== What is being asked ==
Look below for the line that contains "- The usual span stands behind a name", then copy it and each following line exactly, through and including the line that contains "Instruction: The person".

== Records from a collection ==

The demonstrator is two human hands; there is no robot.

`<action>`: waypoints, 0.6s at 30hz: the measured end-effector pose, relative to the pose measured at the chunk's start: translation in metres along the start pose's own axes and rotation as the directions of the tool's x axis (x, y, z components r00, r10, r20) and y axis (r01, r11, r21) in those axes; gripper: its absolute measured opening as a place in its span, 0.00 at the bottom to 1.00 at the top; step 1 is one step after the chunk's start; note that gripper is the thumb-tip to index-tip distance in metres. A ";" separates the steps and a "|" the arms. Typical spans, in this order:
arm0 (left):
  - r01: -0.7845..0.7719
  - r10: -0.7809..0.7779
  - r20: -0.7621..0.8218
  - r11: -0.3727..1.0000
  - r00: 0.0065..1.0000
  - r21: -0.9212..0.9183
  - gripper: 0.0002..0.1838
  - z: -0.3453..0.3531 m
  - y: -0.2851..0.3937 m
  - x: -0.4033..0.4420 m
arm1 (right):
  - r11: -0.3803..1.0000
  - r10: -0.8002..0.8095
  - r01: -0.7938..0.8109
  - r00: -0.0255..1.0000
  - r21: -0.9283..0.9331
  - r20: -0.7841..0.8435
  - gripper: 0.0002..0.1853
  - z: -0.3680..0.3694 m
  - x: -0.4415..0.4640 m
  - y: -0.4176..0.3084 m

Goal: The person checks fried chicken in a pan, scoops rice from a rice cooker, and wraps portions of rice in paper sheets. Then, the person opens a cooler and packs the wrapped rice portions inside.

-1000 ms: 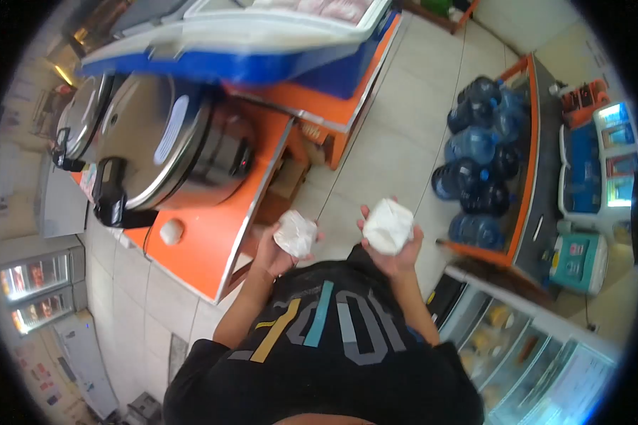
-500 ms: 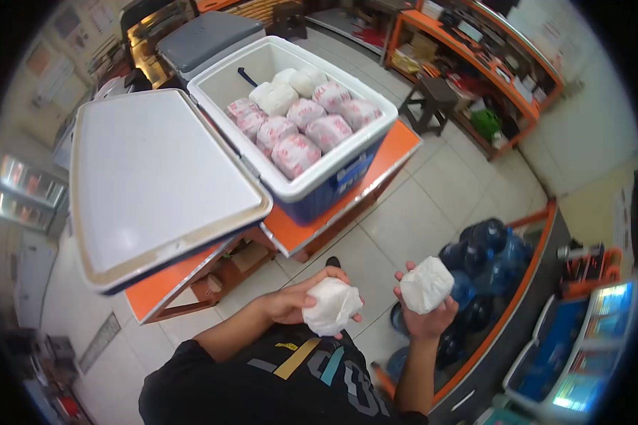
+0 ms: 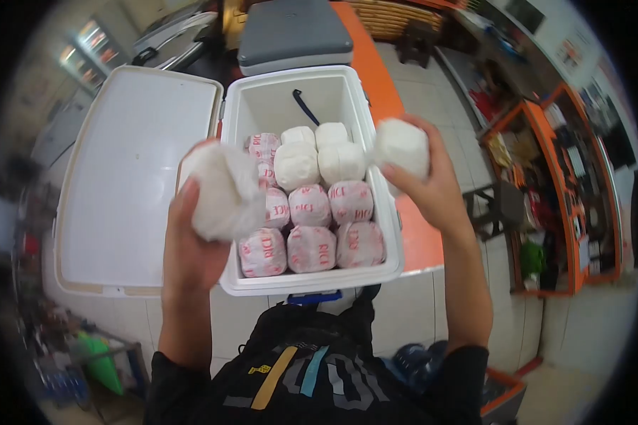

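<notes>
My left hand [image 3: 191, 237] grips a white wrapped bundle [image 3: 223, 191] with loose clear plastic at its right side, over the cooler's left edge. My right hand [image 3: 432, 177] holds another white wrapped bundle [image 3: 402, 147] at the cooler's right rim, thumb below it. Between them the open white cooler [image 3: 310, 285] holds several bundles: plain white ones [image 3: 296, 166] toward the back and ones with red RICE print [image 3: 312, 248] at the front and left. A dark blue strap [image 3: 305, 106] hangs on the inner back wall.
The cooler's lid [image 3: 135, 184] lies folded open at the left. Behind stands a grey-lidded box [image 3: 295, 32] on the orange table [image 3: 425, 237]. A dark stool [image 3: 500, 209] and orange shelves [image 3: 546, 205] are at the right. Water bottles [image 3: 415, 360] are near the bottom.
The view has turned to face the cooler. Both hands have risen from in front of my body to the cooler, each still holding a white bundle.
</notes>
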State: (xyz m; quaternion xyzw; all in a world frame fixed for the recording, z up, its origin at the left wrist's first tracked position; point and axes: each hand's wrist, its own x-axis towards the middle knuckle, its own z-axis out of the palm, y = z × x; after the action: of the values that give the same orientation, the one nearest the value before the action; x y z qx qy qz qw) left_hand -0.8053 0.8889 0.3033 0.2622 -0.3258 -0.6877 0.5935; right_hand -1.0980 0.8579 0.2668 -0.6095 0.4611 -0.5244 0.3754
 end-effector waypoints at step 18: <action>-0.406 -0.494 0.373 0.044 0.785 0.913 0.17 -0.061 -0.076 0.239 | 0.829 0.268 0.348 0.441 -0.438 0.857 0.28 0.027 0.196 0.105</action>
State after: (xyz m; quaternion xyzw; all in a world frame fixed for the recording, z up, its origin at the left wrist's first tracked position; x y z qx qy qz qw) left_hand -0.8464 0.6511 0.2123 0.3659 -0.8694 -0.3242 0.0722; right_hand -1.0838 0.6392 0.2206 -0.8839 0.3066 0.0290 0.3519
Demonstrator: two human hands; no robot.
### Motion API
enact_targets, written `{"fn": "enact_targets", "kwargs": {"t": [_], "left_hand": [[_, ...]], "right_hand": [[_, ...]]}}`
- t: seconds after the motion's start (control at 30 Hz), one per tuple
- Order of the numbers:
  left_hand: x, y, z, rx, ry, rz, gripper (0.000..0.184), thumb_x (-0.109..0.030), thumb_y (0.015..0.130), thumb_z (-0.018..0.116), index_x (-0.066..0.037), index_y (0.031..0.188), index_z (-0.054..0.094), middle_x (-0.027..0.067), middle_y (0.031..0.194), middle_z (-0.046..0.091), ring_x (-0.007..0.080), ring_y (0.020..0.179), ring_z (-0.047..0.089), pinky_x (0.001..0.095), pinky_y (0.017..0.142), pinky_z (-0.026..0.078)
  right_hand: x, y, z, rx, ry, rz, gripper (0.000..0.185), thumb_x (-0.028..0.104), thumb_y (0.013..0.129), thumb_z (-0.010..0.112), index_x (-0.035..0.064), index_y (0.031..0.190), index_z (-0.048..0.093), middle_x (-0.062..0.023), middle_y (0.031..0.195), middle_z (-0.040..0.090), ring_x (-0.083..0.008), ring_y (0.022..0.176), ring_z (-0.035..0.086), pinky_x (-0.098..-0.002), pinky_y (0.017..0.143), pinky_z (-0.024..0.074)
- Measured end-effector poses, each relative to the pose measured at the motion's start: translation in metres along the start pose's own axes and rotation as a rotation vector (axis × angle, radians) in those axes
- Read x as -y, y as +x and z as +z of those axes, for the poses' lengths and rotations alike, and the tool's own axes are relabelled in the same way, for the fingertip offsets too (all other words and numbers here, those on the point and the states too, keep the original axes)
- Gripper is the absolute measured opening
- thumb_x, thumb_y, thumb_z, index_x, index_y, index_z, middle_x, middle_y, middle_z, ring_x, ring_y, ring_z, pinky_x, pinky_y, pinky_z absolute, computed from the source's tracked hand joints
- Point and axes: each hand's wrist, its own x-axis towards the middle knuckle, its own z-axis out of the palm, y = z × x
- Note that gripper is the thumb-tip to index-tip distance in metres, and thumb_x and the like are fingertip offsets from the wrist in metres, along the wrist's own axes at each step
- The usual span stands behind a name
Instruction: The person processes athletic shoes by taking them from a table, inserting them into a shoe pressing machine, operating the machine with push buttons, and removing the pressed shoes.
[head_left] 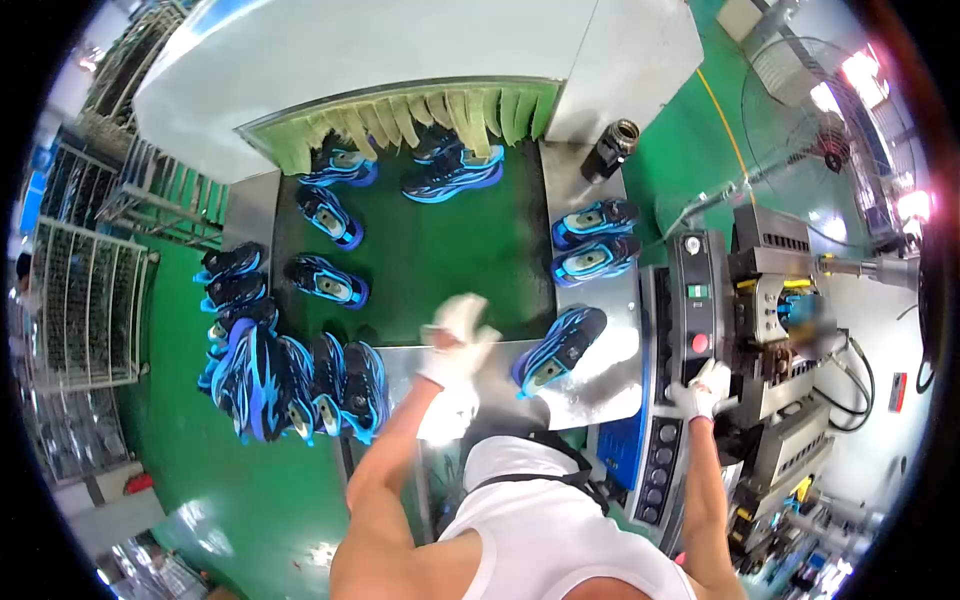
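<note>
My left hand, in a white glove, is over the near edge of the green conveyor belt. It is blurred, but its fingers look apart and nothing shows in them. My right hand, also gloved, is at the machine's control panel, just below a red button. Its finger shape is unclear. A black and blue sports shoe lies on the metal ledge between my hands. Two more shoes lie on the right ledge. On the belt are several shoes, some partly under the green curtain strips.
A cluster of shoes crowds the left corner. A dark flask stands on the right ledge. The pressing machine with hoses is at my right, a fan behind it. Wire racks stand at the left.
</note>
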Motion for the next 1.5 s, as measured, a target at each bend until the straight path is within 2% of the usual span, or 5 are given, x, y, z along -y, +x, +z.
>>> {"fn": "enact_targets", "kwargs": {"t": [0.23, 0.6, 0.9, 1.2, 1.5], "left_hand": [[0.17, 0.019, -0.168, -0.388, 0.512, -0.838, 0.071, -0.04, 0.088, 0.074, -0.009, 0.149, 0.052, 0.0217, 0.148, 0.054, 0.0418, 0.135, 0.052, 0.0534, 0.11, 0.044], [0.25, 0.027, -0.159, -0.229, 0.576, -0.066, 0.019, -0.025, 0.102, 0.06, -0.009, 0.099, 0.07, 0.0127, 0.106, 0.069, 0.0354, 0.101, 0.067, 0.047, 0.084, 0.053], [-0.103, 0.033, -0.041, 0.305, -0.125, 0.423, 0.014, -0.016, 0.084, 0.081, -0.008, 0.09, 0.07, 0.0117, 0.093, 0.069, 0.0306, 0.086, 0.069, 0.0426, 0.076, 0.055], [-0.395, -0.01, 0.049, 0.967, -0.671, 0.854, 0.049, 0.003, 0.084, 0.075, -0.003, 0.131, 0.061, 0.0093, 0.115, 0.062, 0.0169, 0.083, 0.065, 0.0335, 0.078, 0.056], [-0.58, -0.114, 0.216, 1.135, -0.769, 0.78, 0.05, -0.005, 0.1, 0.065, 0.0, 0.146, 0.047, 0.0174, 0.139, 0.058, 0.0264, 0.128, 0.061, 0.0389, 0.11, 0.049]], "right_hand": [[-0.001, -0.071, 0.032, -0.243, 0.162, -0.115, 0.086, 0.046, 0.085, 0.074, 0.0019, 0.153, 0.045, -0.0226, 0.157, 0.047, -0.0402, 0.134, 0.055, -0.0509, 0.11, 0.0409], [0.129, -0.14, 0.026, 0.094, 0.405, -0.319, 0.085, 0.039, 0.087, 0.075, -0.0034, 0.153, 0.043, -0.0272, 0.15, 0.054, -0.0376, 0.137, 0.056, -0.0413, 0.113, 0.0442], [0.227, -0.219, -0.004, -0.529, 0.481, -0.859, 0.059, 0.015, 0.08, 0.073, -0.0036, 0.132, 0.054, -0.025, 0.131, 0.06, -0.0415, 0.123, 0.059, -0.0459, 0.103, 0.0501], [0.003, -0.279, 0.028, -0.35, 1.511, 0.096, 0.057, 0.043, 0.081, 0.084, 0.0026, 0.119, 0.069, -0.0141, 0.105, 0.074, -0.0237, 0.094, 0.071, -0.0357, 0.083, 0.0565], [-0.159, -0.418, 0.067, -0.832, 2.637, 0.445, 0.023, 0.012, 0.088, 0.079, 0.0028, 0.109, 0.074, -0.0003, 0.084, 0.07, -0.0088, 0.068, 0.061, -0.0268, 0.061, 0.0497]]}}
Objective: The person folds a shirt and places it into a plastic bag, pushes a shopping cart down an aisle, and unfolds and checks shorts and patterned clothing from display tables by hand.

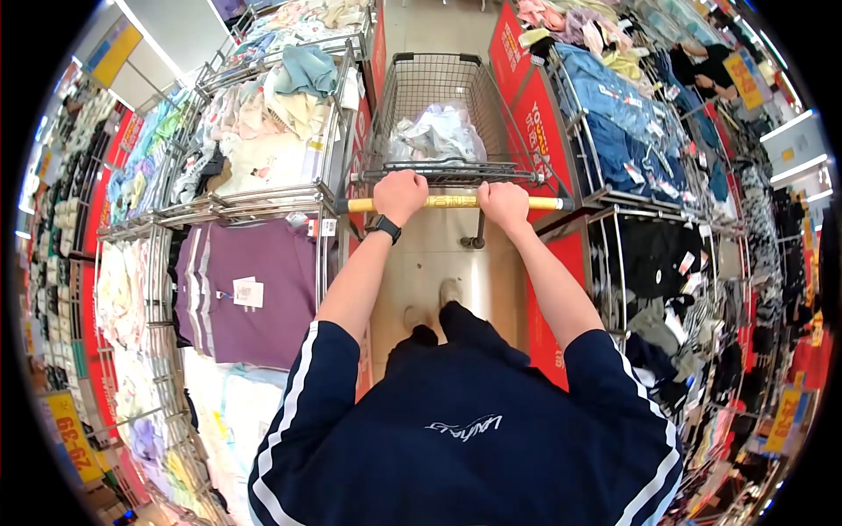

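Note:
My left hand (402,195) is wrapped round the yellow handle of a shopping cart (452,202), left of its middle, with a dark watch (383,229) on the wrist. Right of the middle, my right hand (503,206) grips the same handle, fingers closed. Ahead of the hands stretches the cart's wire basket (438,79). Inside it, near the handle end, lies a crumpled translucent plastic bag (438,131); its contents cannot be made out.
Wire bins of clothes line both sides of a narrow tiled aisle (425,272). Folded purple garments (250,294) lie at left, denim (614,114) at right. Red panels (548,131) stand close along the cart. Another person's arm (715,85) shows at the far right.

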`<move>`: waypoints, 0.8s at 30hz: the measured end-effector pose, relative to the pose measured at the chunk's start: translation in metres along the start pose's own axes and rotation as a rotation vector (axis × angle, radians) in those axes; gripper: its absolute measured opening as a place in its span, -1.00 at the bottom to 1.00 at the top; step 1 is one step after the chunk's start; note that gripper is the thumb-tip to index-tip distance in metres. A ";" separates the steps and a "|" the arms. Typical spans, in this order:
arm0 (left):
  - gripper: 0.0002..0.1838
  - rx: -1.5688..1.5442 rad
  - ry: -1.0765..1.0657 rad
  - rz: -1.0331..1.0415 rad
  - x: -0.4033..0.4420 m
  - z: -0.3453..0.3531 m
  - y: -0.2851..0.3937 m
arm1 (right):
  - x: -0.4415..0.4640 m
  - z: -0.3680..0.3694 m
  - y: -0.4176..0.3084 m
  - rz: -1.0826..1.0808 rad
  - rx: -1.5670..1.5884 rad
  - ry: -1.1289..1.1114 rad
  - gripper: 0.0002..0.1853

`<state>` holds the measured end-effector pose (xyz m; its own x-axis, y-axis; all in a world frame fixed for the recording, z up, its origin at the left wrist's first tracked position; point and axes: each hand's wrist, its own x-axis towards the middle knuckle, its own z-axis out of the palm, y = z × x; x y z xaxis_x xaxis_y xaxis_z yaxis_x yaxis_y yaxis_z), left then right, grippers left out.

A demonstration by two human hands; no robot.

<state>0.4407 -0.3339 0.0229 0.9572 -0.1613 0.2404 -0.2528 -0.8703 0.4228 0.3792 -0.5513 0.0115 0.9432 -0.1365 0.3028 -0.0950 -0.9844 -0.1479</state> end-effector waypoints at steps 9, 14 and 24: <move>-0.72 -0.060 0.121 0.070 -0.107 -0.026 0.010 | -0.106 -0.039 -0.015 -0.015 0.068 0.081 -0.57; -0.73 -0.048 0.115 0.036 -0.165 -0.029 0.034 | -0.162 -0.054 0.002 -0.079 0.062 0.166 -0.55; -0.70 -0.044 0.092 0.035 -0.292 -0.047 0.080 | -0.276 -0.092 0.028 -0.070 0.098 0.146 -0.56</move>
<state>0.1345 -0.3343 0.0271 0.9311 -0.1466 0.3339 -0.2940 -0.8434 0.4497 0.0865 -0.5518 0.0106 0.8894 -0.0895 0.4483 0.0075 -0.9777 -0.2100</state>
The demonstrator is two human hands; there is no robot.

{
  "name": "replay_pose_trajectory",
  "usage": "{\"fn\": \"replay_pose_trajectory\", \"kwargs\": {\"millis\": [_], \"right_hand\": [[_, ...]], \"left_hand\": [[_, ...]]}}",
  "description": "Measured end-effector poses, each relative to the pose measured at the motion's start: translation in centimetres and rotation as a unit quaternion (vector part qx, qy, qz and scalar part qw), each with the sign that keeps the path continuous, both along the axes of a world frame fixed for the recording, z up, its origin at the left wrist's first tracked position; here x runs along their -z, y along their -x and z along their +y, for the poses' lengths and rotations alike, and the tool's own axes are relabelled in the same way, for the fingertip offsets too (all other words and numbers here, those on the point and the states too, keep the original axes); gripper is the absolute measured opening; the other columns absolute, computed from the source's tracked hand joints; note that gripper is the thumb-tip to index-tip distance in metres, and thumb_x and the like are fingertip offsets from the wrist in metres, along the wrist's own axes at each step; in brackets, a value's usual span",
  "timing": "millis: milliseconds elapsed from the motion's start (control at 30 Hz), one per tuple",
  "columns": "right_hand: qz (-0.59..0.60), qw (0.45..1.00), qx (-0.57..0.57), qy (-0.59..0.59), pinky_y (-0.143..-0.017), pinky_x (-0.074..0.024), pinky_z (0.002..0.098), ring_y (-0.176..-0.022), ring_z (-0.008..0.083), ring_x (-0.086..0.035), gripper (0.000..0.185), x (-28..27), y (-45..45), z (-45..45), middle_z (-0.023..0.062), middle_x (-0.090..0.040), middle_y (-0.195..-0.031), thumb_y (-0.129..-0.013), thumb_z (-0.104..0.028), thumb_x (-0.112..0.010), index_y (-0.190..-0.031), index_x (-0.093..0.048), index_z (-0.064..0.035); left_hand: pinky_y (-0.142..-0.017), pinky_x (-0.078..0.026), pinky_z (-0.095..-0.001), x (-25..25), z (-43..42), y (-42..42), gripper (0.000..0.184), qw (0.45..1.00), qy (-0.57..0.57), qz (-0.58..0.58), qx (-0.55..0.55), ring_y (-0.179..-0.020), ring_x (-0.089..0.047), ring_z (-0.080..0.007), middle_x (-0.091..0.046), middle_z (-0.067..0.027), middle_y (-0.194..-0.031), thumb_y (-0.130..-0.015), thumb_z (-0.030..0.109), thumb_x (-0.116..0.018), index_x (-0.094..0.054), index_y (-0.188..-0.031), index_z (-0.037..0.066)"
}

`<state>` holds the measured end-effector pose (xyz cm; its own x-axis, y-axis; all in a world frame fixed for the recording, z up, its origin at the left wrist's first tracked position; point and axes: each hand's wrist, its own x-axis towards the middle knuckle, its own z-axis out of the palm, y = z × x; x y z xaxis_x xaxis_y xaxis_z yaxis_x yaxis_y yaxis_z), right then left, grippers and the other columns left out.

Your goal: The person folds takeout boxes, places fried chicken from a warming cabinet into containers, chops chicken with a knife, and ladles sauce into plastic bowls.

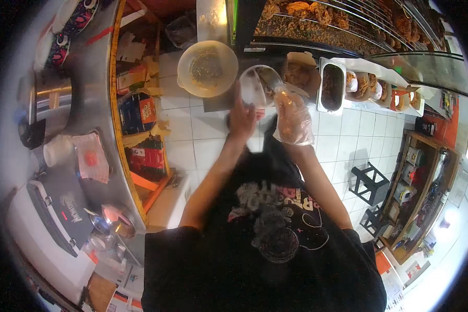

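My left hand (243, 120) is bare and blurred, its fingers closed on the near left side of a clear round container (254, 88). Something brownish shows inside the container, too blurred to name. A clear plastic glove covers my right hand (294, 118), whose fingers are curled together at the container's right rim; what they hold, if anything, is hidden. Left of the container is a pale yellowish bowl (207, 68) with crumbs or bits of food in it. Just beyond my right hand stands an open cardboard box (300, 73) with pale brown food.
A metal tray (332, 86) with dark contents stands right of the box, followed by several paper-wrapped portions of fried food (363, 86). Behind them is a glass display case (322, 26) with racks of fried food. A black stool (370, 183) is on the tiled floor at right.
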<state>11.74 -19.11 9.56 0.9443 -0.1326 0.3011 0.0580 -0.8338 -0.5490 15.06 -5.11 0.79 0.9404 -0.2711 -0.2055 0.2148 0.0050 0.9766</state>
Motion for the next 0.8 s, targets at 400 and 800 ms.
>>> {"fn": "replay_pose_trajectory", "kwargs": {"millis": [400, 800], "right_hand": [[0.012, 0.999, -0.048, -0.004, -0.084, -0.0505, 0.0432, -0.102, 0.0367, -0.059, 0.043, 0.0, 0.3, -1.7, 0.0190, -0.061, -0.112, -0.075, -0.003, -0.064, -0.117, -0.056, -0.0018], [-0.003, 0.914, 0.145, -0.380, -0.076, -0.0603, 0.0300, -0.085, 0.0218, -0.071, 0.021, -2.6, 0.4, -7.1, 0.0153, -0.069, -0.101, -0.097, -0.012, -0.058, -0.109, -0.067, 0.0025]], "left_hand": [[-0.069, -0.060, -0.0334, -0.2, -0.3, -0.3, 0.070, 0.998, 0.013, 0.061, 0.004, -0.078, -0.073, -0.0249, -0.070, -0.0209, -0.089, -0.103, 0.019, -0.044, 0.001, -0.156, 0.011], [-0.064, -0.059, -0.0317, -1.1, 0.3, 0.5, 0.075, 0.999, -0.013, 0.024, -0.042, -0.073, -0.072, -0.0216, -0.070, -0.0151, -0.083, -0.100, 0.029, -0.056, -0.009, -0.155, 0.010]]}}
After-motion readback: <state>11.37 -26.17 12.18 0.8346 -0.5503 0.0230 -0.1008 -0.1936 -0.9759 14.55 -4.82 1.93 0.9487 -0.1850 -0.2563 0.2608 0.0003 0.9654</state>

== Solution for this problem ==
- The usual span stands behind a name
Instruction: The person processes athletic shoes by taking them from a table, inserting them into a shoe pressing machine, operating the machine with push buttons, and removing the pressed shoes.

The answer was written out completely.